● **Exercise details**:
Return exactly the listing's lines, from its first line to the line holding "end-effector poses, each", ends included.
- - - - - - -
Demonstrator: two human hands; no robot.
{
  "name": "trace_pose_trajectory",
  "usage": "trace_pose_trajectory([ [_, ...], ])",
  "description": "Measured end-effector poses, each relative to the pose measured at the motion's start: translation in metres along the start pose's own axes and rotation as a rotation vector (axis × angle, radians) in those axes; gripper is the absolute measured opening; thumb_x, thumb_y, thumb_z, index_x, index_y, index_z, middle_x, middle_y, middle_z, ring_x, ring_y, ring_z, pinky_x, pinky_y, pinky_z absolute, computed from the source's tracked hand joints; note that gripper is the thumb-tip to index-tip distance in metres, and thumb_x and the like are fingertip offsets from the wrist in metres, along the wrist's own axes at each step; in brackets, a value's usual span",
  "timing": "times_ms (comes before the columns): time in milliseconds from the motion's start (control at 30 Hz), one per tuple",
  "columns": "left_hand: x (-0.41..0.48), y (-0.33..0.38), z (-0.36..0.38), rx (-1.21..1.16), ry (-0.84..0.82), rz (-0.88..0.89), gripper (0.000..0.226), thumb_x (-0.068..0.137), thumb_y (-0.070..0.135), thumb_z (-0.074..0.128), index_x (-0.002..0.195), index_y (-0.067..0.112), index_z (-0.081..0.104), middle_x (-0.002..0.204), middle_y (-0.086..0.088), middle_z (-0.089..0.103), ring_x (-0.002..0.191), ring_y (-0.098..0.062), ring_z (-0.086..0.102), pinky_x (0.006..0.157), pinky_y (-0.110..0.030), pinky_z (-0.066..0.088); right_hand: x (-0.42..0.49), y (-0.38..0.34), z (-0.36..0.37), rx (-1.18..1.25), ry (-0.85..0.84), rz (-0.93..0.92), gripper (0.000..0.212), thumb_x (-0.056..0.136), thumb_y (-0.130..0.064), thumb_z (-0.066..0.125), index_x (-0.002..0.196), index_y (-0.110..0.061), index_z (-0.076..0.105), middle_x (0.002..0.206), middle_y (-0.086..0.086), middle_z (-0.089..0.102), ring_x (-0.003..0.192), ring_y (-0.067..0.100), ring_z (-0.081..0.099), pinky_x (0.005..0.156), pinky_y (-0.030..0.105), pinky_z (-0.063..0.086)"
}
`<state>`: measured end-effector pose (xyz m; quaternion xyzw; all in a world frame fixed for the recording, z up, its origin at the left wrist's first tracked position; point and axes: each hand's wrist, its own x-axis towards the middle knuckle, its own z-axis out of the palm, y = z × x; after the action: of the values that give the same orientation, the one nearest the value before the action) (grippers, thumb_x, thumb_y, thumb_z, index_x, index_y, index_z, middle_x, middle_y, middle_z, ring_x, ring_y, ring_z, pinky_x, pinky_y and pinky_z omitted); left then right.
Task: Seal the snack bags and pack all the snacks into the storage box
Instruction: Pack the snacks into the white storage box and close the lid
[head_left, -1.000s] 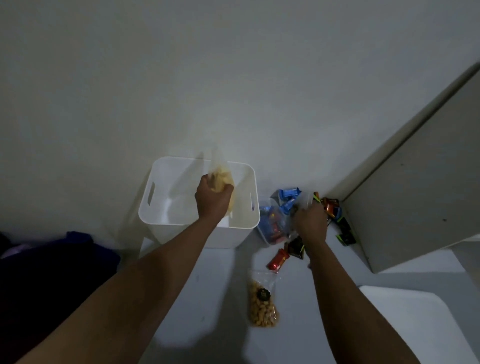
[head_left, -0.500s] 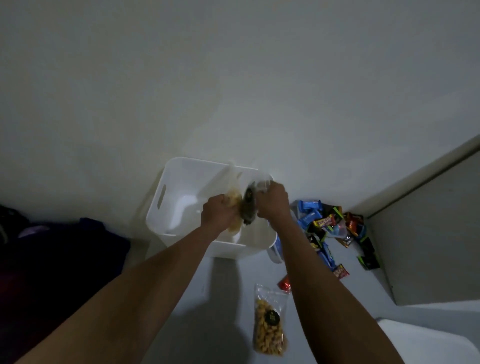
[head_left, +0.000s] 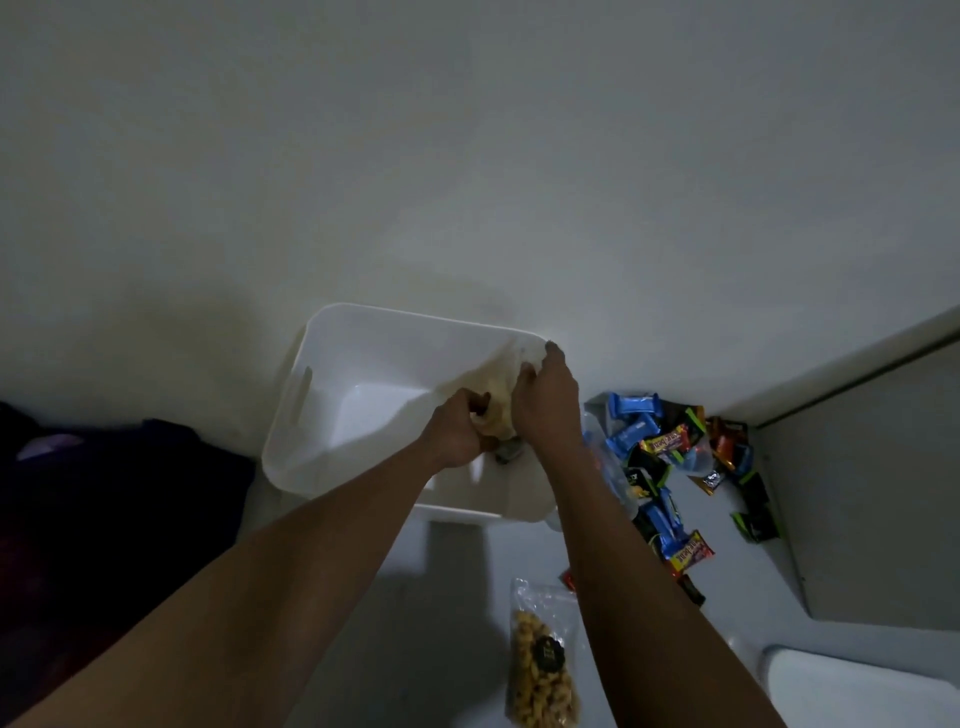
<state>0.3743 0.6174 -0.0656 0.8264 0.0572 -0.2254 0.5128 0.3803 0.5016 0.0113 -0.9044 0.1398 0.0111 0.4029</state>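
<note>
A white storage box (head_left: 332, 374) with a slot handle stands against the wall, its bottom bare. Over its right side both hands hold a clear bag of pale yellow snacks (head_left: 496, 384). My left hand (head_left: 457, 434) is closed around the bag's lower part. My right hand (head_left: 545, 400) grips its upper right part, fingers bent over the plastic. A clear bag of golden nuts with a dark round label (head_left: 543, 670) lies on the floor near me. To the right of the box sits a heap of small wrapped snacks (head_left: 660, 462), blue, black, yellow and orange.
A dark cloth heap (head_left: 104, 519) fills the left side. A grey panel (head_left: 878, 493) stands at the right beside the snack heap. A white object's corner (head_left: 852, 691) shows at the bottom right. The wall rises right behind the box.
My right hand left the snack heap, came to the box and took hold of the yellow snack bag beside my left hand. The bag has sunk lower into the box.
</note>
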Motion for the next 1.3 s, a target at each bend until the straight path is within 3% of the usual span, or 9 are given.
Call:
trace_pose_trajectory([
  [167,-0.008,0.013,-0.007,0.077,-0.070,0.014,0.055,0.070,0.008,0.082,0.119,0.007,0.058,0.115,-0.004,0.058,0.109,-0.024,0.059,0.079,-0.027,0.047,0.000,-0.002,-0.013,-0.027,0.050,-0.083,0.040,0.103,-0.013,0.039,0.142,-0.004,0.043,0.140,0.017,0.052,0.130,0.030,0.048,0.102,0.031,0.037],
  [300,-0.027,0.032,-0.009,0.106,0.088,0.071,0.057,0.079,0.006,0.071,0.132,0.004,0.053,0.133,-0.009,0.052,0.124,-0.025,0.052,0.086,-0.020,0.039,-0.010,0.004,-0.036,-0.004,0.145,-0.122,0.036,0.101,-0.014,0.044,0.135,-0.003,0.051,0.131,0.016,0.059,0.122,0.029,0.054,0.099,0.032,0.040],
  [433,-0.056,0.057,0.003,0.194,0.323,0.167,0.045,0.078,0.020,0.067,0.122,0.018,0.059,0.126,-0.008,0.055,0.116,-0.028,0.054,0.095,-0.038,0.048,-0.034,0.022,-0.062,0.032,0.137,-0.069,0.035,0.101,-0.014,0.047,0.134,-0.003,0.052,0.126,0.014,0.061,0.116,0.027,0.058,0.094,0.030,0.043],
  [600,-0.114,0.078,0.049,0.358,0.607,0.657,0.023,0.078,0.024,0.063,0.101,0.021,0.065,0.102,0.002,0.063,0.098,-0.023,0.054,0.081,-0.036,0.043,-0.083,0.081,-0.086,0.030,0.099,0.075,0.028,0.099,-0.009,0.046,0.123,0.002,0.057,0.116,0.013,0.063,0.106,0.024,0.061,0.081,0.023,0.044],
  [700,-0.138,0.064,0.097,0.417,0.462,0.905,0.016,0.081,0.023,0.065,0.095,0.014,0.066,0.092,-0.002,0.063,0.089,-0.021,0.056,0.076,-0.033,0.045,-0.116,0.132,-0.098,-0.042,0.085,0.169,0.014,0.097,-0.004,0.045,0.099,0.002,0.058,0.090,0.006,0.057,0.087,0.024,0.058,0.062,0.023,0.035],
  [833,-0.161,0.021,0.161,0.537,0.090,0.429,0.035,0.084,0.047,0.060,0.108,0.022,0.062,0.106,0.000,0.062,0.096,-0.020,0.062,0.079,-0.036,0.052,-0.158,0.225,-0.107,-0.158,0.047,0.380,0.028,0.095,-0.012,0.049,0.117,-0.001,0.060,0.112,0.020,0.063,0.108,0.037,0.061,0.083,0.033,0.047],
  [933,-0.171,-0.011,0.192,0.723,-0.105,0.044,0.064,0.080,0.059,0.060,0.128,0.018,0.049,0.126,-0.007,0.051,0.115,-0.026,0.051,0.093,-0.042,0.049,-0.185,0.278,-0.123,-0.282,0.062,0.575,0.038,0.095,-0.024,0.051,0.130,-0.009,0.051,0.128,0.019,0.051,0.122,0.038,0.048,0.097,0.044,0.042],
  [1133,-0.185,-0.039,0.233,0.712,-0.057,-0.291,0.106,0.074,0.070,0.063,0.151,0.012,0.019,0.158,-0.015,0.015,0.139,-0.039,0.031,0.111,-0.046,0.033,-0.200,0.335,-0.142,-0.284,0.125,0.751,0.051,0.093,-0.043,0.051,0.135,-0.016,0.040,0.131,0.014,0.044,0.123,0.036,0.042,0.099,0.053,0.037],
  [1300,-0.183,-0.042,0.250,0.782,0.113,-0.323,0.101,0.058,0.051,0.081,0.136,0.013,0.030,0.142,-0.015,0.030,0.117,-0.037,0.047,0.095,-0.045,0.049,-0.184,0.341,-0.148,-0.206,0.060,0.770,0.090,0.074,-0.043,0.077,0.142,-0.018,0.024,0.125,0.015,0.057,0.119,0.037,0.052,0.099,0.050,0.040],
])
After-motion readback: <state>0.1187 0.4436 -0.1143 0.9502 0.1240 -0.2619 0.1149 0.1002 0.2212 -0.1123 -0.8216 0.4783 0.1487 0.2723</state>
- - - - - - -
● **Written answer**:
Demonstrator: two human hands; no robot.
{
  "name": "trace_pose_trajectory",
  "usage": "trace_pose_trajectory([ [_, ...], ])",
  "description": "Measured end-effector poses, each relative to the pose measured at the motion's start: translation in metres along the start pose's own axes and rotation as a rotation vector (axis × angle, radians) in those axes; gripper is the absolute measured opening; thumb_x, thumb_y, thumb_z, index_x, index_y, index_z, middle_x, middle_y, middle_z, ring_x, ring_y, ring_z, pinky_x, pinky_y, pinky_z absolute, computed from the source's tracked hand joints; note that gripper is the thumb-tip to index-tip distance in metres, and thumb_x and the like are fingertip offsets from the wrist in metres, along the wrist's own axes at each step; in brackets, a value's usual span",

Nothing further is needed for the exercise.